GROOT DeepStack merger 128 x 4096 3 9.32x 5.53x DeepStack merger fc1 bias + GELU + FP8 cast.
GROOT VL self-attn FFN 1024 x 8192 4 3.77x 1.27x Long-sequence VL self-attn FFN fc1 epilogue.

This PI0.5/GROOT demo is still a reusable model-block benchmark, not a full model generation throughput claim. A full end-to-end PI0.5/GROOT demo should ship after the FP8 GEMM/FFN or megakernel path is exported as a Hub-loadable kernel package.

Full FP8 FFN snapshot uses flashrt-fp8-ffn, which exports a Hub-loadable Tensor API for FP8 up GEMM -> bias/GELU -> FP8 quant -> FP8 down GEMM -> bias.

Block Shape Layers vs eager vs compile-stable reference Precision gate
PI0.5 decoder FFN 10,1024,4096,1024 18 6.61x 6.10x PASS, p99_abs=0
PI0.5 vision FFN 512,1152,4304,1152 27 6.49x 6.04x PASS, p99_abs=0
GROOT ViT FFN 512,1024,4096,1024 24 7.19x 6.66x PASS, p99_abs=0
GROOT VL self-attn FFN 1024,2048,8192,2048 4 6.51x 5.89x PASS, p99_abs=0

This is the stronger first-update story than epilogue-only measurement: a full math-equivalent FFN sublayer remains several times faster than both the eager PyTorch reference and the compile-stable torch.compile reference on RTX 5090.

The compile-stable reference intentionally graph-breaks the numerically sensitive GELU -> FP8 requant and final BF16 bias/cast boundaries, while leaving the FP8 dequant GEMMs in the compiled graph. This is required because a raw default-Inductor compile of the whole FP8 fake-quant chain is not bit-equivalent to eager at the FP8 rounding boundary. The benchmark verifies compiled-reference output against eager output before reporting vs compile.

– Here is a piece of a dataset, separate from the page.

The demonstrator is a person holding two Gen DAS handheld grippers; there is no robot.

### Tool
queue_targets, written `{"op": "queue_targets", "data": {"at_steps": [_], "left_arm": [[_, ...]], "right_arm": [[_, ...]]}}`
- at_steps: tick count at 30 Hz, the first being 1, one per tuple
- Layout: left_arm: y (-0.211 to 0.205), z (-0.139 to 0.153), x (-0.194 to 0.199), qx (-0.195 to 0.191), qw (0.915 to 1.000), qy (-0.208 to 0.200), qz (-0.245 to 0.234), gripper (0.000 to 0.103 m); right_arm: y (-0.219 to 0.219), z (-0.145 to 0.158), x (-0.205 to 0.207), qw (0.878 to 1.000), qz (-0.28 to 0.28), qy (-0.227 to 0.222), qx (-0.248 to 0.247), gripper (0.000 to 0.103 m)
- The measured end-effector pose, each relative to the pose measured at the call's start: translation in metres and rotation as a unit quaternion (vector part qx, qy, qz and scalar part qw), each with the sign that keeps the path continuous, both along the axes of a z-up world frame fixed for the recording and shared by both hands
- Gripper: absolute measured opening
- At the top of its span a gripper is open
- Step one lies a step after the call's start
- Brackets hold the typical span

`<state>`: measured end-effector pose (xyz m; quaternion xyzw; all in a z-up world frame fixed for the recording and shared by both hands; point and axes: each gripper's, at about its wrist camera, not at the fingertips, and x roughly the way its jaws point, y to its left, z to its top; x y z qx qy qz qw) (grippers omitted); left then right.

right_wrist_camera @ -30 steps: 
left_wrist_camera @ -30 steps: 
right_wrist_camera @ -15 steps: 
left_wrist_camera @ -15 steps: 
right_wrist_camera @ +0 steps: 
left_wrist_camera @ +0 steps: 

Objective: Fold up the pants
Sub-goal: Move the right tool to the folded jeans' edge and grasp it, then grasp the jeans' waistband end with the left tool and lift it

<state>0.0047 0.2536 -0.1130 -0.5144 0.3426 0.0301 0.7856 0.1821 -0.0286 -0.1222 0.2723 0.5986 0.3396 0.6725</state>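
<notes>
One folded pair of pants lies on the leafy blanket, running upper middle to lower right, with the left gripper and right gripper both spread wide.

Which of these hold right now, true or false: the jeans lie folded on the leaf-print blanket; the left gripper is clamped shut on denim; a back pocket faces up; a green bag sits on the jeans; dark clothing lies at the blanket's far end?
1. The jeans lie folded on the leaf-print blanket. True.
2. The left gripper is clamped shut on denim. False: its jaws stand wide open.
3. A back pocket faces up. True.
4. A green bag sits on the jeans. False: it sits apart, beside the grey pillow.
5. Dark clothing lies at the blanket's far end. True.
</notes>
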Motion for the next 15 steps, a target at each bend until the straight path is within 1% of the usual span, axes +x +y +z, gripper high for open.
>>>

The expanded source-extension sweep also covers PI0.5 decoder chunk sizes, PI0.5 vision 1/2/3-view shapes, GROOT ViT 1/2/4-view shapes, GROOT DeepStack, GROOT VL self-attn sequence lengths up to 2520, and the GROOT action DiT GELU FFN shape. All rows pass the p99_abs/p99_rel precision gate; built-artifact and multi-hardware rows remain pending until the full release build is regenerated.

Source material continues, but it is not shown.